→ Work to complete: If a line in the following entries holds the string "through", include it in the tally. State the total and nothing further.

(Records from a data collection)
□ □ □

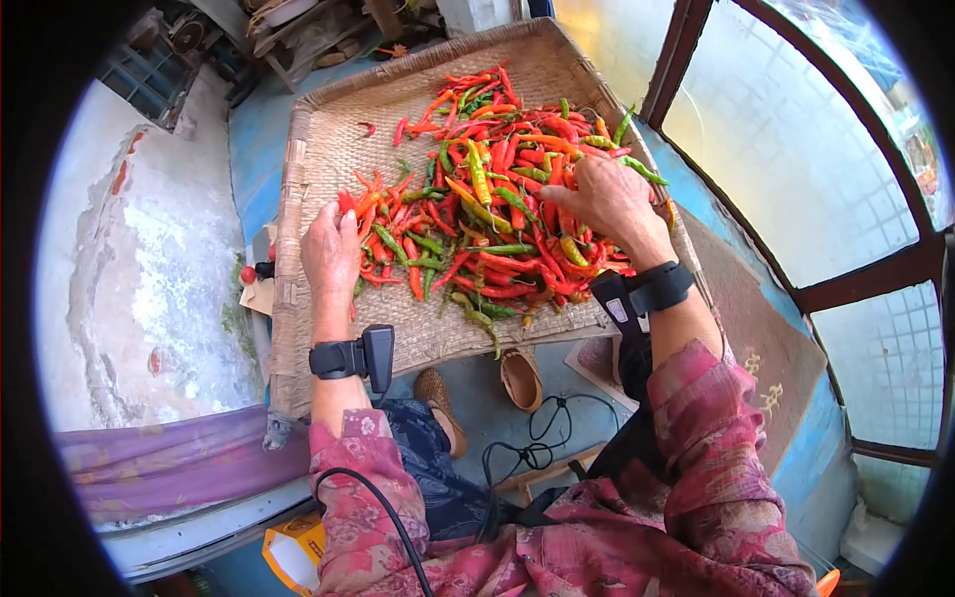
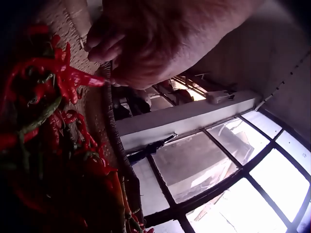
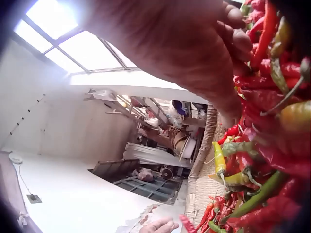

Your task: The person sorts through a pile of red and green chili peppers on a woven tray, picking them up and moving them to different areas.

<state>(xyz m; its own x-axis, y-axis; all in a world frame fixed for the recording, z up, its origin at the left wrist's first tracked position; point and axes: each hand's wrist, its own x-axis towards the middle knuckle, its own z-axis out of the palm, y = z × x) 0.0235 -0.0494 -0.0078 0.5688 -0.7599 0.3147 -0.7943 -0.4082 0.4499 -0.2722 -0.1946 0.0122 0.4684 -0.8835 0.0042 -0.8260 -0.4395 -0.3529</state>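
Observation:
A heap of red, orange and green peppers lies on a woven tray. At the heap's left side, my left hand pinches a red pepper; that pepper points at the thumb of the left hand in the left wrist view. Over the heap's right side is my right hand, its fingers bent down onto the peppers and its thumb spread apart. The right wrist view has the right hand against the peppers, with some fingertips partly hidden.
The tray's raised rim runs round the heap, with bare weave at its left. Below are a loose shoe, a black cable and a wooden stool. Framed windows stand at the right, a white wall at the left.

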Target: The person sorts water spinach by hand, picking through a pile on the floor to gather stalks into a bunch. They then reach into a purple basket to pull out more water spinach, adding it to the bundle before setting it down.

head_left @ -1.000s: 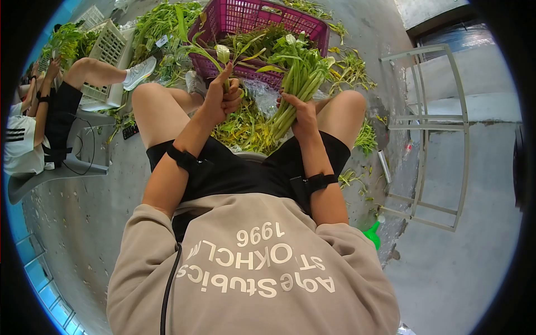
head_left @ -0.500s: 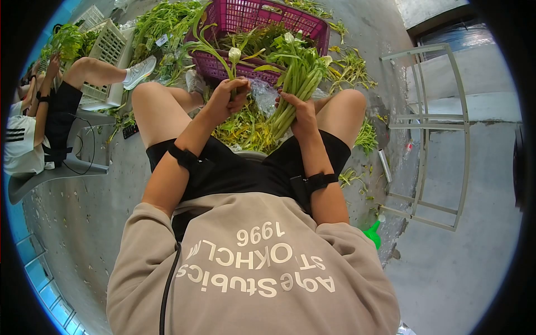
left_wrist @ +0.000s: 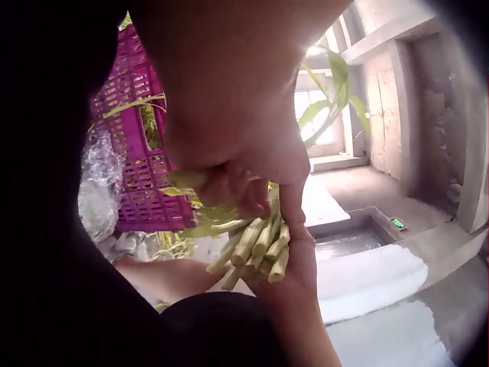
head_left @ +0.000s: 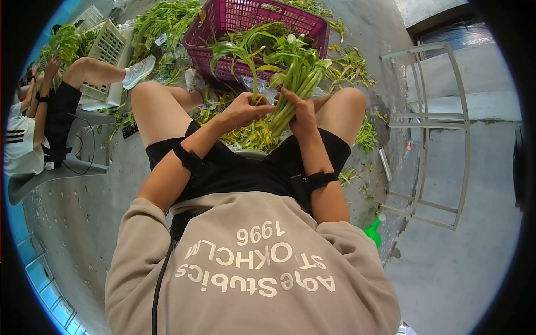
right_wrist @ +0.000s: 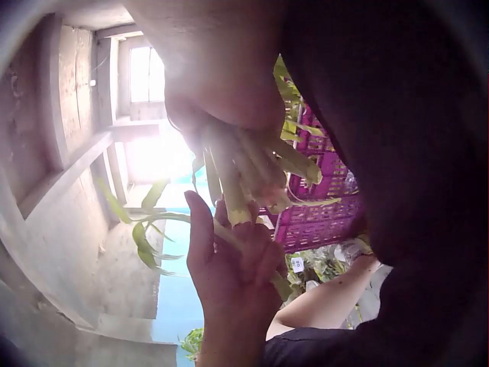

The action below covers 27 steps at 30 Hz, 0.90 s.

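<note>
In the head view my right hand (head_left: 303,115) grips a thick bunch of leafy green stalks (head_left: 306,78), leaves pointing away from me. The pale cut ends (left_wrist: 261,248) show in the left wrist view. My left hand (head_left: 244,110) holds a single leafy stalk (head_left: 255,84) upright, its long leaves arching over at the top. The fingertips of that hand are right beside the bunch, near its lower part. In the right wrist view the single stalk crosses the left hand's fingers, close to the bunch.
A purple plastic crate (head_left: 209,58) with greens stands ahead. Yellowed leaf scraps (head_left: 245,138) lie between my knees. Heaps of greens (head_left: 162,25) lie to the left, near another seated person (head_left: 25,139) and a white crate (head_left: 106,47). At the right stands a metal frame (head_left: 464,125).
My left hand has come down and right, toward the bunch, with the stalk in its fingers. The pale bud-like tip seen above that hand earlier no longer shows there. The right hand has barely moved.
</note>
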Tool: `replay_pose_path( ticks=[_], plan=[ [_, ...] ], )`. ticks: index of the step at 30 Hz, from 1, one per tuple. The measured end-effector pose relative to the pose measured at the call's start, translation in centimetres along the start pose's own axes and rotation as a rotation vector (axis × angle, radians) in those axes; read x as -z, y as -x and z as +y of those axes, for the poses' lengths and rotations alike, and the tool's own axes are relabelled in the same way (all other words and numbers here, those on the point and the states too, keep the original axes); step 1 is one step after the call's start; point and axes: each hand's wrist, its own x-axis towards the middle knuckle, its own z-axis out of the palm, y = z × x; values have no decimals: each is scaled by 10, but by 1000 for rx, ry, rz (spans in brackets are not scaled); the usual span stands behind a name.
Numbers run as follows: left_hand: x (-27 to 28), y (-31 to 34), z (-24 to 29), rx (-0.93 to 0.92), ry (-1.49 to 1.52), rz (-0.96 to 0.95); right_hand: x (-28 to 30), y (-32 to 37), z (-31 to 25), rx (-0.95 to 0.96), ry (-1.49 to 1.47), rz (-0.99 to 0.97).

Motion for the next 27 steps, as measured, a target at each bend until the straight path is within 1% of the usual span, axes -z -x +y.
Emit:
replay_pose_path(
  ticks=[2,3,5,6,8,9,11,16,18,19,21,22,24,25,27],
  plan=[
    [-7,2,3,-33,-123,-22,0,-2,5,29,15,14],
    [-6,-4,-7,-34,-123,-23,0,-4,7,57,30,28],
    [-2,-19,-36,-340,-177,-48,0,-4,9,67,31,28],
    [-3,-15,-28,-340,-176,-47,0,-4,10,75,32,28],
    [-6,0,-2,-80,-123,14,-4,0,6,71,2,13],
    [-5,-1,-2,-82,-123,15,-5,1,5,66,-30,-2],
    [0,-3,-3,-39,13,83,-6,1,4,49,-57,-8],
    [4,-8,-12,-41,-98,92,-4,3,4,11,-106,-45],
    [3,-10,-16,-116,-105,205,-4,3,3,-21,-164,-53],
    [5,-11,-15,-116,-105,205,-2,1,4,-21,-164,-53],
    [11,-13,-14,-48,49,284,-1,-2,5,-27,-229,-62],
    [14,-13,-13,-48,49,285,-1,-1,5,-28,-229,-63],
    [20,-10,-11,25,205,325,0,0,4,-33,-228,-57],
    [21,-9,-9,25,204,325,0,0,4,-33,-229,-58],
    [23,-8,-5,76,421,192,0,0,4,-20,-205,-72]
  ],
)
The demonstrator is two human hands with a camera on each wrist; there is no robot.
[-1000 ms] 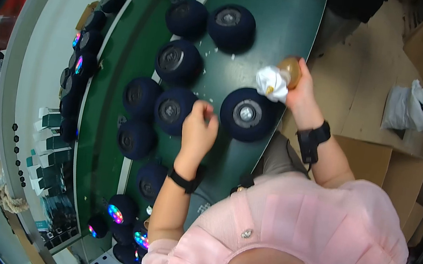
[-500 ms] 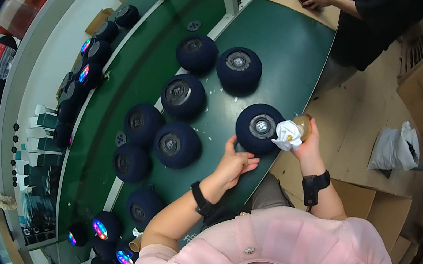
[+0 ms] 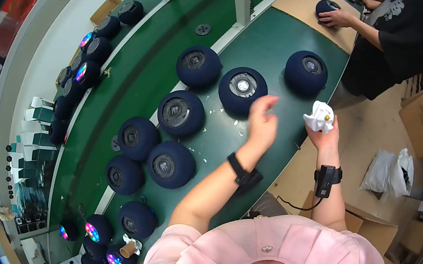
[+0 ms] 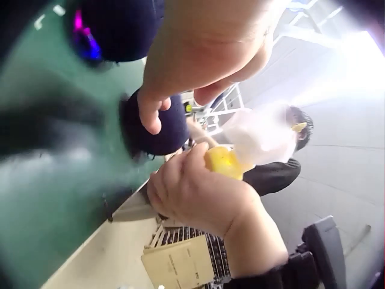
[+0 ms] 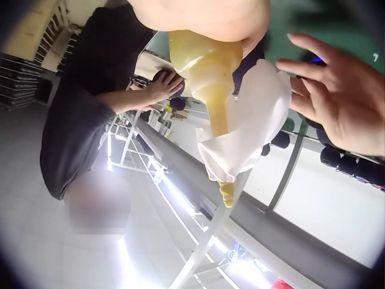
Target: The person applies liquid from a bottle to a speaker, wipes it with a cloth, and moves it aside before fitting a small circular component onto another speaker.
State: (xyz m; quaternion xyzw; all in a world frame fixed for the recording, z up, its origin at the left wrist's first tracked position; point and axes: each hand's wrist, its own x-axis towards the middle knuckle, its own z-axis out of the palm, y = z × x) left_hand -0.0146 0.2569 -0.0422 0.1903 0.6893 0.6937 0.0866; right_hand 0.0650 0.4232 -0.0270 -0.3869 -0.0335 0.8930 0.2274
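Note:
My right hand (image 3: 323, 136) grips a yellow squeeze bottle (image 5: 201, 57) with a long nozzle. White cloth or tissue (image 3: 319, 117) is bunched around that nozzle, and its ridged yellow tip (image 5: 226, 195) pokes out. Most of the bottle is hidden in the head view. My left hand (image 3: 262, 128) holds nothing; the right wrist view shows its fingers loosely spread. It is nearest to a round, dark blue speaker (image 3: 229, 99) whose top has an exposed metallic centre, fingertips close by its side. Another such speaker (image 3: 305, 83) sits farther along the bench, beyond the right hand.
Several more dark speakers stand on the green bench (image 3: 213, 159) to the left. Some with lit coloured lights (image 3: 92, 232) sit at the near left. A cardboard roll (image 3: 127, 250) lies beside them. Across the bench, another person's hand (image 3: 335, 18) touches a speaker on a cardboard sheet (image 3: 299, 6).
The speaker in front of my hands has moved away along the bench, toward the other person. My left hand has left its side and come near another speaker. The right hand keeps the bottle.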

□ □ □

→ Response to the exercise: 2